Adequancy and use of teaching materials and resources

  • A significant percentage (87%) of the teachers used a textbook to teach Mathematics.
  • Of the teachers who used a textbook to teach Mathematics, over three-fifths (62%) used the textbook as a supplementary resource in teaching Mathematics while 35% used it as the primary basis for their lessons.
  • Approximately three-quarters (77%) of the sample of teachers stated that they were very familiar and 20% were familiar with the CSEC Mathematics syllabus.
  • The survey results show that 45% of the teachers reported restricted use of calculators by students in their Mathematics class while 31% had unrestricted use and 24% stated calculators were not permitted.
  • Four-fifths (81%) of the sample of teachers indicated that computers were not available for use in their Mathematics classes by students.
  • Of the schools with computers available for use in Mathematics classes by students, 59% had access to the Internet to use for Mathematics.
  • A comparison of the results of the studies undertaken in 2006 and 2016 shows a decrease in the percentage of teachers who did not use the Internet as a teaching resource from 50% in 2006 to 25% in 2016 while the percentage of teachers who used the Internet a great deal and moderately increased from 2% and 10% in 2006 to 9% and 23% in 2016 respectively.
  • A significant majority (87%) of the teachers reported that their schools had no Mathematics club.

Methods of teaching Mathematics

  • A substantial percentage (48%) of the teachers who participated in the survey used manipulatives and teaching aids in teaching Mathematics. The main manipulatives and teaching aids used by teachers in their Mathematics classes were 3-Dimensional shapes, multimedia, geoboards, fraction boards, charts, Internet, Mathematics videos, educational games, algebra tiles and scales.
  • A significant percentage (83%) of the sample of secondary school Mathematics teachers agreed that Mathematics is a hands-on subject while 10% responded negatively and 6% did not respond.
  • The most frequently performed mathematical activity was the practice of computational skills at every lesson (34%) and most lessons (36%).
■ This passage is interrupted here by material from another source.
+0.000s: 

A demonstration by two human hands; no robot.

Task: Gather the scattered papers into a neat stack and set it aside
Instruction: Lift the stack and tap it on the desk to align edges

A quarter (24%) of the teachers indicated that the students in their Mathematics class never worked on problems for which there was no immediate obvious method of solution.
  • Approximately two-fifths of the teachers in each case reported that students worked individually with assistance from the teacher (41%) and together as a class with the teacher teaching the whole class (41%) at almost every lessons which indicated a continuation of the traditional method of teaching.
  • Almost all Mathematics teachers surveyed agreed with the statements: 'more than one representation (picture, concrete material, symbol set, etc.) should be used in teaching a Mathematics topic' (96%) and 'an understanding of students is essential for teaching Mathematics' (97%). There was also significant agreement with the statement 'some students have a natural talent for Mathematics and others do not' (82%).
  • The majority (45%) of teachers taught their class Mathematics for five periods weekly while 30% reported six periods of Mathematics per week.
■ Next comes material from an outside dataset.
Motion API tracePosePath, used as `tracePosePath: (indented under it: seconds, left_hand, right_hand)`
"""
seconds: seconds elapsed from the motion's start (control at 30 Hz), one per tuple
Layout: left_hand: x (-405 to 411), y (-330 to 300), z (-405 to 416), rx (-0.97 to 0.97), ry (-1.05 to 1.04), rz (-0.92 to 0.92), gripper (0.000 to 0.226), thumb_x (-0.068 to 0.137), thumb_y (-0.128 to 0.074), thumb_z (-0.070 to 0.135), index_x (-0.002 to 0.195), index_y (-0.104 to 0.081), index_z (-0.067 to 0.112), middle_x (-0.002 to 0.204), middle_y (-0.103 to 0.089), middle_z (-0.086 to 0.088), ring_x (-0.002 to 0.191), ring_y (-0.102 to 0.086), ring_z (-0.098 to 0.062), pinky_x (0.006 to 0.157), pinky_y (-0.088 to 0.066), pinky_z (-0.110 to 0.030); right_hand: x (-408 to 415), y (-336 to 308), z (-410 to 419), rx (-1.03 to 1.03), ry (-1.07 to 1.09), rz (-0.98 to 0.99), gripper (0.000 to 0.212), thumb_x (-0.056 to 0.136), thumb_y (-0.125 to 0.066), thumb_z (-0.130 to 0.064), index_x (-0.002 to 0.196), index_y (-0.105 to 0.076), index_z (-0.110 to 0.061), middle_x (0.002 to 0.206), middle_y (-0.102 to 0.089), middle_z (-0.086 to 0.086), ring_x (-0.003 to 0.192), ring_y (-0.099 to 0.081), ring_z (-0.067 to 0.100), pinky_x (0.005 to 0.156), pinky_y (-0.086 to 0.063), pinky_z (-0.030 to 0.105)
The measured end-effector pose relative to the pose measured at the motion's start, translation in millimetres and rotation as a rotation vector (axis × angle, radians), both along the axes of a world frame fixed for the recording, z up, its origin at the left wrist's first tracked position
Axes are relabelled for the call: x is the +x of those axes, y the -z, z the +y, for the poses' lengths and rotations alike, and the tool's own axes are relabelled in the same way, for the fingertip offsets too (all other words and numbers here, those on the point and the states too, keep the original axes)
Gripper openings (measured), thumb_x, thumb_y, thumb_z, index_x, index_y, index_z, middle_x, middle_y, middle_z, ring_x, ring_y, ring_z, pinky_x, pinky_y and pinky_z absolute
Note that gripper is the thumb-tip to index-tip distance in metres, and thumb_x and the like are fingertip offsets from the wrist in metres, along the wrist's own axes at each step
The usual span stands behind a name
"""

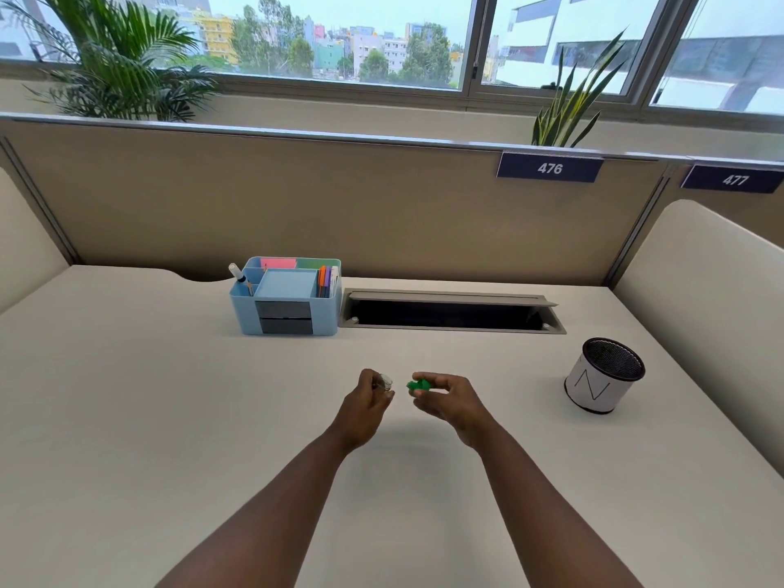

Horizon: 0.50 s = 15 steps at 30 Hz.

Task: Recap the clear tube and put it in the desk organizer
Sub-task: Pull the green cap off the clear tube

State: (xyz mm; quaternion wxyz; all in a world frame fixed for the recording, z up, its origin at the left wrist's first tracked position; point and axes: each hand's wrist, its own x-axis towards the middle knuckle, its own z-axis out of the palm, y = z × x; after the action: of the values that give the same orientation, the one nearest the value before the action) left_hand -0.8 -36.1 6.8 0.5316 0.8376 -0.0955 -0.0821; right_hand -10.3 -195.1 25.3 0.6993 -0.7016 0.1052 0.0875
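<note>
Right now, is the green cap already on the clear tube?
No, the green cap is pinched in the right hand, apart from the clear tube held in the left hand.

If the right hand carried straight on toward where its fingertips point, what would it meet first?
Probably the clear tube in the left hand: the right hand points its green cap leftward at it across a small gap. Depth alignment is unclear.

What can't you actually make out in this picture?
Head view only:
- Clear tube: mostly hidden inside the left hand; its open end barely shows.
- Green cap: partly covered by the right hand; shape blurred.
- Desk organizer drawers: shut, contents hidden.
- Mesh cup: interior too dark.
</note>
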Motion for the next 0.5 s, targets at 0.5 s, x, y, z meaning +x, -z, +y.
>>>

Issues that limited the teaching of Mathematics

  • Over one-third of the teachers indicated that disruptive students (36%) and student absenteeism (34%) limited how they taught Mathematics a great deal, while 29% assigned a similar rating to high student/teacher ratio.
  • A substantial percentage of teachers reported that threat(s) to personal safety or the safety of students (68%) and parents’ interest in their children's learning and progress (59%) had little or no effect on the teaching of Mathematics.

Assessment methods

  • Teachers assigned the most weight to teacher-made tests which received 'a lot' by over a half (56%) of the teachers followed by standardised tests (47%) and responses of students in class (43%). Portfolios and peer assessments to which a half or more of the teachers assigned the weight of 'a little' or 'none' were the least significant methods of assessment.


  • The data reveal a fairly even distribution of students, ranging from 22% in Form 1 to 19% in Form 5.